Previously, designers used a separate template to create a mobile version of a site, which was often loaded from a subdomain. This solution was difficult in terms of support for the site because you needed to do double the amount of work to create or remove elements: both for the main site and the mobile version. We can now save a lot of time and instead of giving the user a new layout, we can modify the current one.
This course will cover standard practices for creating adaptive websites:
We'd like to use this introduction to emphasise a few points that'll make it easier to study this topic. Separation of adaptive and fluid layout design is a thing of the past. It used to be the thing to separate layouts according to specific screen resolutions, and completely change the CSS accordingly. The variety of different devices in today's world is too great for us to choose 3-5 specific resolutions and design layouts for them. You need to use as many approaches as possible and create a layout that will display well on all devices at all resolutions.
In this course, all approaches will be combined into one concept — adaptive layout.
Many of the lessons in this course will include a practice section with web view. It's a good idea to do more than just complete the task. Once you've completed the task successfully, try experimenting with the code and the features you've learned.

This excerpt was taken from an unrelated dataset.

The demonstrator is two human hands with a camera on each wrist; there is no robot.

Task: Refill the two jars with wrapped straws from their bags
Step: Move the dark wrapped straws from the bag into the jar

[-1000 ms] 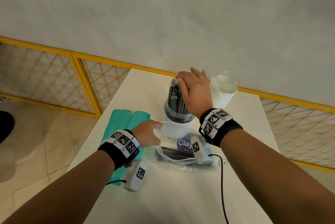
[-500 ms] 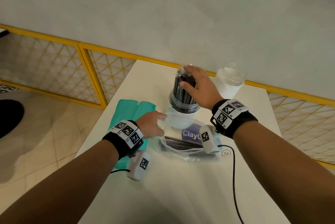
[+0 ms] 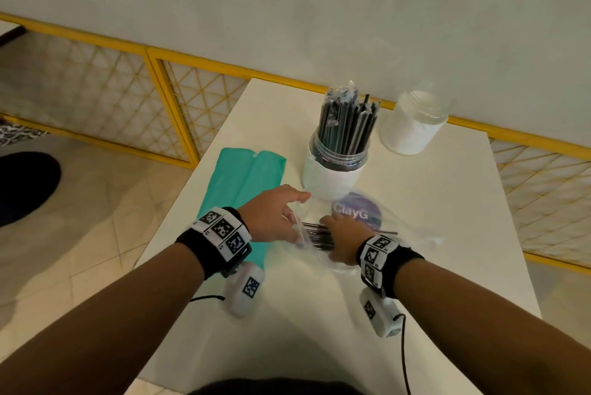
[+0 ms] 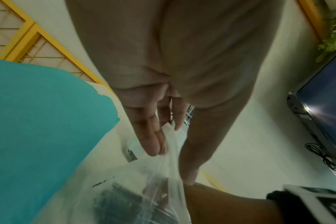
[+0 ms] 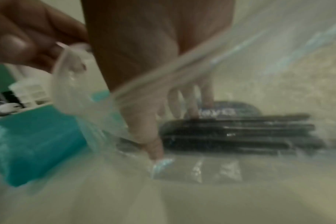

Practice segments in this course are built around screenshot testing. Unlike other courses, this one doesn't check against the values you specify, but rather takes a screenshot of the page with your styles and compares it to the screenshots from the teacher's solution. You can easily see how the page should look at different viewport resolutions.
You can see screenshots of the styles from the teacher's solution in the __tests_/_image_snapshots__.
Every modern browser has a special developer toolkit. In Google Chrome you can call it using the context menu, which has the option Inspect, or use the Ctrl+ Shift+I (Command+Option+I on Mac). key combination. In this panel, we're currently concerned with the Toggle Device Toolbar button. This will bring up a special view of the browser, within which you can specify the screen resolution and check the layout of the site.